The Rules, Part II

Before I start tonight, a reminder, those that want to follow me on Twitter can do so here.  I will be sharing posts and ideas that I find insightful, that I might or might not share on the blog.  I’m still working with it.  Thanks to all of those that tweeted and retweeted, and those that are following me now.

One more note, I disagree with Volcker and Sarkozy regarding supporting Greece, versus the Euro.  If Greece defaulted, Greece would lose the low cost funding of the Euro.  The Eurozone would lose a country, but the Euro would retain its strength, and marginal nations prone to cheating would come into line.  Tough love is the best policy; don’t bail others out if you care about the union as a whole.

On to tonight’s rule: Unless there is a natural purchaser of an exposure that one is trying to hedge, someone must speculate to a degree to allow you to hedge.  If the speculator is undercapitalized, risks to the financial system rise.
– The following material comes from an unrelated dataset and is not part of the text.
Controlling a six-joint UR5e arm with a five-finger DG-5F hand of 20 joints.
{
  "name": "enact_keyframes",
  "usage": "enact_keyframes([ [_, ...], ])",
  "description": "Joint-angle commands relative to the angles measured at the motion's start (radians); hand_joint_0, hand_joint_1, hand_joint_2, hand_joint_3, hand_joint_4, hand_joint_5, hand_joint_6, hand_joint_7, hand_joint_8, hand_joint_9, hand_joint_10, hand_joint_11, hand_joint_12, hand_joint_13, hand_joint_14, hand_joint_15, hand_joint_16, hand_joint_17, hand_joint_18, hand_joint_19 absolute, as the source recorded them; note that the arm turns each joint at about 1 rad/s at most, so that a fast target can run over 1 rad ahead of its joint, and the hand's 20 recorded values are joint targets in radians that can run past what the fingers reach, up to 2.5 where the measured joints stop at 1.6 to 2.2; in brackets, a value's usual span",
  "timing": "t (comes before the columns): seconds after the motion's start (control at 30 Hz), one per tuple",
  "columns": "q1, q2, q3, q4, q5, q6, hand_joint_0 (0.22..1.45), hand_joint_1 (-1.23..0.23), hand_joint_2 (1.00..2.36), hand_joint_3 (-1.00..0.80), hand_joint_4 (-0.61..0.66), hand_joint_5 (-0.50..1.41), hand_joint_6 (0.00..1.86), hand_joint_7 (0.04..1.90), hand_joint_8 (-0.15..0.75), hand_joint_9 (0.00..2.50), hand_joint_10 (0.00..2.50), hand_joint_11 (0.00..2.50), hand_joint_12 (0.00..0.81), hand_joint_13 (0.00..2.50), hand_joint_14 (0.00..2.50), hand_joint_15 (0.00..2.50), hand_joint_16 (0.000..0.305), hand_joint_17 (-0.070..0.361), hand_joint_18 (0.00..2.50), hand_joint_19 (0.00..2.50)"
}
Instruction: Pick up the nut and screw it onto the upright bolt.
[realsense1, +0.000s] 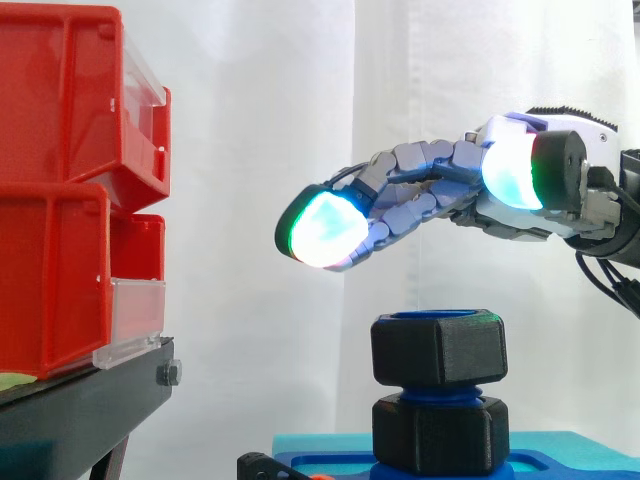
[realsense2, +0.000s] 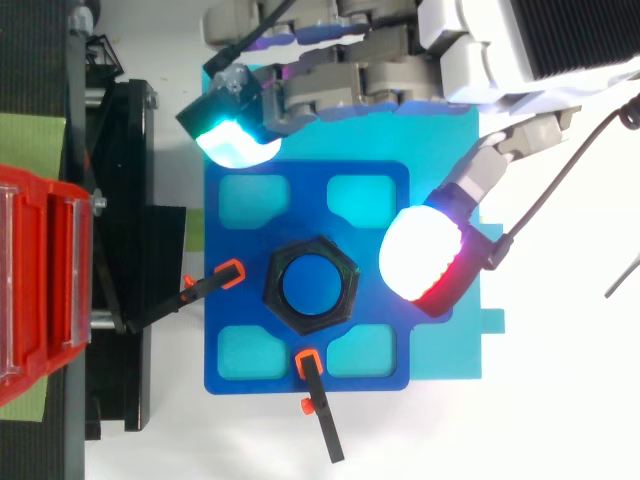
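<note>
Black hexagonal nut (realsense1: 438, 348) (realsense2: 271, 287) sits on the upright blue bolt (realsense2: 311, 285), at the centre of a blue fixture plate (realsense2: 230, 370). In the side view the nut rides at the top of the bolt. A band of blue thread shows below it, and under that is a second black hexagonal block (realsense1: 440, 435) of the same width. Whether the nut is threaded on or merely resting cannot be determined.

The hand (realsense1: 430, 190) (realsense2: 470, 50) enters from the plate's far right corner and hangs above the nut, clear of it. Its fingers are spread, stretched out with a slight bend, and hold nothing. 1 fingertip (realsense1: 320, 230) glows cyan-green over the plate's far left corner. The thumb pad (realsense2: 425, 252) glows white with a red rim above the plate's right side, just beside the nut in the top view.

The plate has 4 shallow cyan pockets, 1 towards each corner, and lies on a teal base (realsense2: 445, 150) that extends past its right and far edges. 2 thin black pins with orange tips point at the nut, 1 from the left edge (realsense2: 215, 282) and 1 from the near edge (realsense2: 318, 400).

Red bins (realsense1: 60, 100) stand stacked on a black stand (realsense1: 80, 400) to the left of the plate, before a white curtain (realsense1: 250, 100).
</note>
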Motion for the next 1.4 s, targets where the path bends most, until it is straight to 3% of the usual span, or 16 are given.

This rule is pretty simple.  There are few places in the financial markets where there are naturally offsetting exposures that have not been remedied by an institution created for that very purpose, such as a bank.  In most cases with derivatives, the one that wants to reduce exposure relies on a speculator.  There are rare cases where the risk of one is the benefit of another, but situations like that tend to create new firms to internalize the trade.

The trouble occurs when the speculator can’t make good on his obligations.  As with many speculators, he overcommits.  He is short of funds because many trades are going against him at the same time.  It is in these cases that those who hedge learn to evaluate counterparties for their riskiness.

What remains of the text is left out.